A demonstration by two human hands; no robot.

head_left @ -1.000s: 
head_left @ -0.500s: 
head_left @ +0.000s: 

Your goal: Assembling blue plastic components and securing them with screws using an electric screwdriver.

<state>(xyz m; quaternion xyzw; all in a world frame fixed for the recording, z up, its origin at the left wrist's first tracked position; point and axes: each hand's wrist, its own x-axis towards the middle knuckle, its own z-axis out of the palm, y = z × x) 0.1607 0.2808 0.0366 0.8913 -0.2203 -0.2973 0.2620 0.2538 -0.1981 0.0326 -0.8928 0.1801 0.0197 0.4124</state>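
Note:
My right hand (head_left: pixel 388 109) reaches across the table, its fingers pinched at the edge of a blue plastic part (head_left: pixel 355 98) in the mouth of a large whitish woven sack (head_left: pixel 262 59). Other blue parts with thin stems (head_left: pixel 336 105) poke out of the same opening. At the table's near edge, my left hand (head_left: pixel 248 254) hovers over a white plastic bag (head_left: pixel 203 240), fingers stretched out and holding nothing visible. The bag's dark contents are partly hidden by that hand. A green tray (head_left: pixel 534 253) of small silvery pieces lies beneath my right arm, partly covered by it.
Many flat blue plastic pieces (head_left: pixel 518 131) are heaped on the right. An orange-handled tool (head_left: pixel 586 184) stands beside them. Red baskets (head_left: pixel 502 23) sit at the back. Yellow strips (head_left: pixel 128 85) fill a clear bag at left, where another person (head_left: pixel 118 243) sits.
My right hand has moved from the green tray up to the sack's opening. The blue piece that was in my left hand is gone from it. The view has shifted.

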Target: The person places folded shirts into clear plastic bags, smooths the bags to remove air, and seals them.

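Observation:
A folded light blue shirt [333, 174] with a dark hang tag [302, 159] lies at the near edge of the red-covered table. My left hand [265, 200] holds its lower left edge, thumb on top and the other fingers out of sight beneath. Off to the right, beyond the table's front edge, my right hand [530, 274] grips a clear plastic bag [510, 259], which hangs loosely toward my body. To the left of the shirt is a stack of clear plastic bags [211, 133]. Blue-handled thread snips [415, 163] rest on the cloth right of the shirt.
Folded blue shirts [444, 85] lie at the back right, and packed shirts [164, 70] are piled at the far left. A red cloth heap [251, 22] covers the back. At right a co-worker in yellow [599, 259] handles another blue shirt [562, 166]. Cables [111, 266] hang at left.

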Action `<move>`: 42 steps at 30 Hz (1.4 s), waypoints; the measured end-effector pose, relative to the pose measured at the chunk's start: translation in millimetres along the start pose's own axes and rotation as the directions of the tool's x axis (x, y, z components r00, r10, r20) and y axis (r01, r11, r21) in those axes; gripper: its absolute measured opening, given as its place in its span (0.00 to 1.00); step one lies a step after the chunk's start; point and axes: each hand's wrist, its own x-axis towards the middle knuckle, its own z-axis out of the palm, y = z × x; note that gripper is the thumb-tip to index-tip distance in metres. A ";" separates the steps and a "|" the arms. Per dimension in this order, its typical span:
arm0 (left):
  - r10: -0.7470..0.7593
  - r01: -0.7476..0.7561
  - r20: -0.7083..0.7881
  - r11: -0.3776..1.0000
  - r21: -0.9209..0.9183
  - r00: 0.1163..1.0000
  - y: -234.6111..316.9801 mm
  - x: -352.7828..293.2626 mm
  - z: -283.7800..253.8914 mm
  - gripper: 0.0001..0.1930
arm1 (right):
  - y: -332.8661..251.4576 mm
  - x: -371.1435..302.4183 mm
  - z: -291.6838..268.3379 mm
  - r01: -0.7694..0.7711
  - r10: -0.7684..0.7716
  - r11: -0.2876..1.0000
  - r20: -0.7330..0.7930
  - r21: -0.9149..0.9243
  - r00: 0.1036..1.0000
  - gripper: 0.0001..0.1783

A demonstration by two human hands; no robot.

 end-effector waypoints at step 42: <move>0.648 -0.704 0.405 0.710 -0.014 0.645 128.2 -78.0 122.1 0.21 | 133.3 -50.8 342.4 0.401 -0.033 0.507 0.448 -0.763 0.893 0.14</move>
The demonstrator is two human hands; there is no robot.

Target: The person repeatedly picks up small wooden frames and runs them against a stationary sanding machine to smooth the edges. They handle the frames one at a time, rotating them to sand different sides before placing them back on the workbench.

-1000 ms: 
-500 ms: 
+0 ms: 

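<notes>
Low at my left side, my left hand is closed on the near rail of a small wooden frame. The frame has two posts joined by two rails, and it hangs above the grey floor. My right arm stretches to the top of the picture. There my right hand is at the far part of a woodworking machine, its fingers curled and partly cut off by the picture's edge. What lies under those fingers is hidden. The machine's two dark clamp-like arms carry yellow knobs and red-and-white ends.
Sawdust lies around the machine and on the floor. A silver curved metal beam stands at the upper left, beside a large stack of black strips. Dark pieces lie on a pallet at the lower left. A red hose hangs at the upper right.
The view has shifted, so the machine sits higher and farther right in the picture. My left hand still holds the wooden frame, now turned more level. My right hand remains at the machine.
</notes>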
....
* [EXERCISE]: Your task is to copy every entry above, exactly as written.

* [RESULT]:
A demonstration by two human hands; no robot.

head_left @ -1.000s: 
head_left @ -0.500s: 
head_left @ +0.000s: 

Your goal: Assembling blue plastic components and securing them with screws using an electric screwdriver.

<state>(xyz m; quaternion xyzw; all in a world frame fixed for the recording, z up, its origin at the left wrist's first tracked position; point and axes: each hand's wrist, its own x-axis towards the middle knuckle, its own z-axis out of the palm, y = z × x) 0.1607 0.2808 0.0366 0.8913 -0.2203 -0.2973 0.2620 0.2538 -0.1981 0.0326 -0.8928 0.1801 0.0197 0.4124</state>
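Note:
My right hand (head_left: pixel 388 109) reaches across the table, its fingers pinched at the edge of a blue plastic part (head_left: pixel 355 98) in the mouth of a large whitish woven sack (head_left: pixel 262 59). Other blue parts with thin stems (head_left: pixel 336 105) poke out of the same opening. At the table's near edge, my left hand (head_left: pixel 248 254) hovers over a white plastic bag (head_left: pixel 203 240), fingers stretched out and holding nothing visible. The bag's dark contents are partly hidden by that hand. A green tray (head_left: pixel 534 253) of small silvery pieces lies beneath my right arm, partly covered by it.
Many flat blue plastic pieces (head_left: pixel 518 131) are heaped on the right. An orange-handled tool (head_left: pixel 586 184) stands beside them. Red baskets (head_left: pixel 502 23) sit at the back. Yellow strips (head_left: pixel 128 85) fill a clear bag at left, where another person (head_left: pixel 118 243) sits.
My right hand has moved from the green tray up to the sack's opening. The blue piece that was in my left hand is gone from it. The view has shifted.
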
Target: The person places folded shirts into clear plastic bags, smooths the bags to remove air, and seals them.

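Observation:
A folded light blue shirt [333, 174] with a dark hang tag [302, 159] lies at the near edge of the red-covered table. My left hand [265, 200] holds its lower left edge, thumb on top and the other fingers out of sight beneath. Off to the right, beyond the table's front edge, my right hand [530, 274] grips a clear plastic bag [510, 259], which hangs loosely toward my body. To the left of the shirt is a stack of clear plastic bags [211, 133]. Blue-handled thread snips [415, 163] rest on the cloth right of the shirt.
Folded blue shirts [444, 85] lie at the back right, and packed shirts [164, 70] are piled at the far left. A red cloth heap [251, 22] covers the back. At right a co-worker in yellow [599, 259] handles another blue shirt [562, 166]. Cables [111, 266] hang at left.
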
Action `<move>`: 42 steps at 30 Hz (1.4 s), waypoints; the measured end-effector pose, relative to the pose measured at the chunk's start: translation in millimetres along the start pose's own axes and rotation as the directions of the tool's x axis (x, y, z components r00, r10, r20) and y axis (r01, r11, r21) in those axes; gripper: its absolute measured opening, given as its place in its span (0.00 to 1.00); step one lies a step after the chunk's start; point and axes: each hand's wrist, its own x-axis towards the middle knuckle, its own z-axis out of the palm, y = z × x; note that gripper is the thumb-tip to index-tip distance in metres. A ";" separates the steps and a "|" the arms. Per dimension in this order, its typical span:
arm0 (left):
  - r10: -0.7470..0.7593
  - r01: -0.7476..0.7561
  - r20: -0.7083..0.7881
  - r11: -0.3776..1.0000
  - r21: -0.9209..0.9183
  - r00: 0.1163..1.0000
  - y: -234.6111..316.9801 mm
  - x: -352.7828..293.2626 mm
  - z: -283.7800..253.8914 mm
  - gripper: 0.0001..0.1930
arm1 (right):
  - y: -332.8661..251.4576 mm
  - x: -371.1435..302.4183 mm
  - z: -291.6838..268.3379 mm
  - r01: -0.7694..0.7711
  - r10: -0.7684..0.7716
  - r11: -0.2876..1.0000
  - r20: -0.7330..0.7930
  - r21: -0.9149..0.9243
  - r00: 0.1036..1.0000
  - gripper: 0.0001..0.1783

A demonstration by two human hands; no robot.

 end-effector waypoints at step 42: <move>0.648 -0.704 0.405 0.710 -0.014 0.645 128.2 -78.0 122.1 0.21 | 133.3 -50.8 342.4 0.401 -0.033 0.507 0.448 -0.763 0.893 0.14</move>
The demonstrator is two human hands; there is no robot.

Target: The person repeatedly picks up small wooden frames and runs them against a stationary sanding machine to smooth the edges. They handle the frames one at a time, rotating them to sand different sides before placing them back on the workbench.

-1000 ms: 
-500 ms: 
+0 ms: 

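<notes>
Low at my left side, my left hand is closed on the near rail of a small wooden frame. The frame has two posts joined by two rails, and it hangs above the grey floor. My right arm stretches to the top of the picture. There my right hand is at the far part of a woodworking machine, its fingers curled and partly cut off by the picture's edge. What lies under those fingers is hidden. The machine's two dark clamp-like arms carry yellow knobs and red-and-white ends.
Sawdust lies around the machine and on the floor. A silver curved metal beam stands at the upper left, beside a large stack of black strips. Dark pieces lie on a pallet at the lower left. A red hose hangs at the upper right.
The view has shifted, so the machine sits higher and farther right in the picture. My left hand still holds the wooden frame, now turned more level. My right hand remains at the machine.
</notes>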

The response is finished.